Lately, news relating to torture has been greeted by a collective yawn. On Jan. 31, German prosecutors issued a warrant for the arrest of 13 CIA operatives involved in the illegal abduction of Khaled Masri, a German citizen who was taken to Afghanistan for a little “alternative” interrogation — and then unceremoniously abandoned in Albania when the CIA realized that it had grabbed the wrong guy. On Feb. 16, an Italian court indicted 26 U.S. intelligence operatives and contractors accused of kidnapping an Islamic cleric and taking him to Egypt, where, he says, he was tortured.

It should be huge news when two of our European allies demand the arrest of U.S. government agents — but these stories were rapidly superseded on the front pages by news of Anna Nicole Smith’s embalming and matters of similarly pressing national interest. (This newspaper learned the names of several of the indicted officials but declined to print them “because they have been charged only under their aliases.”)

If you need any more evidence that the American public has gotten blasé about torture, consider the hit Fox action drama “24.” The show featured 67 torture scenes during its first five seasons, and most of those depicted torture being used by “heroic” U.S. counter-terror agents.

In this week’s New Yorker, Jane Mayer reported on the efforts of human rights groups, interrogation experts and military leaders to persuade the show’s producers to stop glamorizing torture. A few days after her story was posted on the New Yorker’s website, executive producer Howard Gordon announced that “24″ will indeed have fewer torture scenes in the future — but not because of the complaints. The reason for the shift? Torture “is starting to feel a little trite,” Gordon explained. “The idea of physical coercion or torture is no longer a novelty or surprise.”

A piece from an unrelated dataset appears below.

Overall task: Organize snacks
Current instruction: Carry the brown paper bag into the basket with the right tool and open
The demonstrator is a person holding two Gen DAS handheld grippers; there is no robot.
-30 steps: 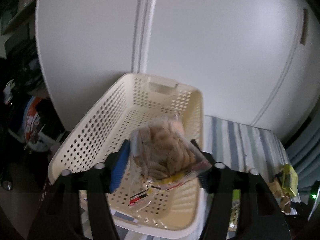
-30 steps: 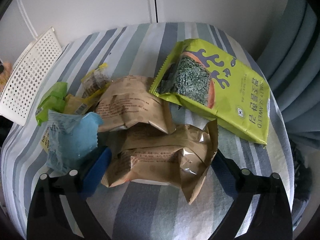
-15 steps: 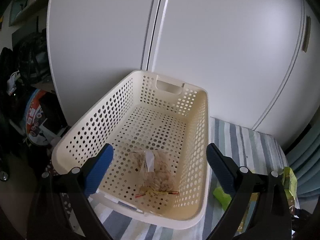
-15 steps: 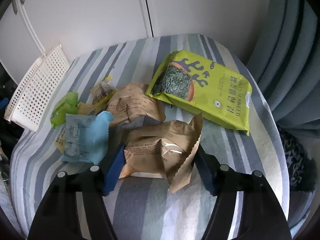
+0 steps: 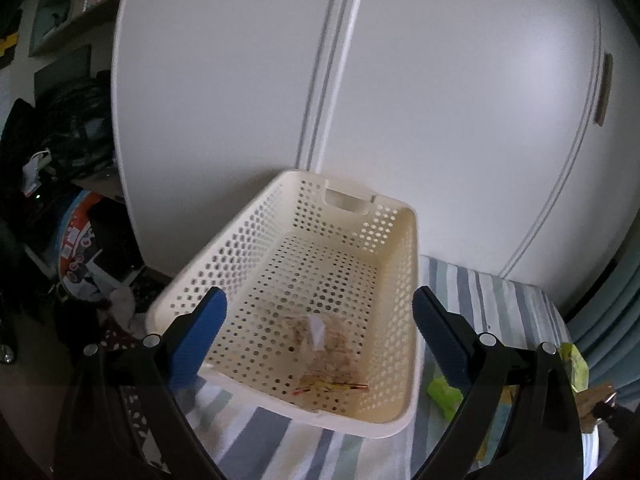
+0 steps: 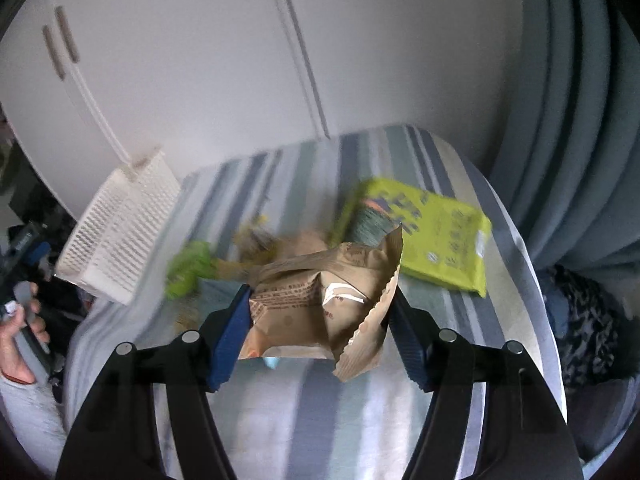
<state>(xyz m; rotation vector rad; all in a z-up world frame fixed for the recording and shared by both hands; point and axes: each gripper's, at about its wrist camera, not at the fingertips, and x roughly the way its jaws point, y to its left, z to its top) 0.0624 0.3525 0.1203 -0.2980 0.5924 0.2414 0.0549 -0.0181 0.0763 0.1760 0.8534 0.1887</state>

We’ve come a long way since 1630, when John Winthrop, first governor of the Massachusetts Bay Colony, told the settlers on the Arabella that “we must consider that we shall be as a city upon a hill. The eyes of all people are upon us.” If we failed to live up to the high standards we set for ourselves, warned Winthrop, “we shall be made a story and a by-word through the world.”

His prediction, it turns out, was absolutely right. Just ask the Nigerian e-mail scammers.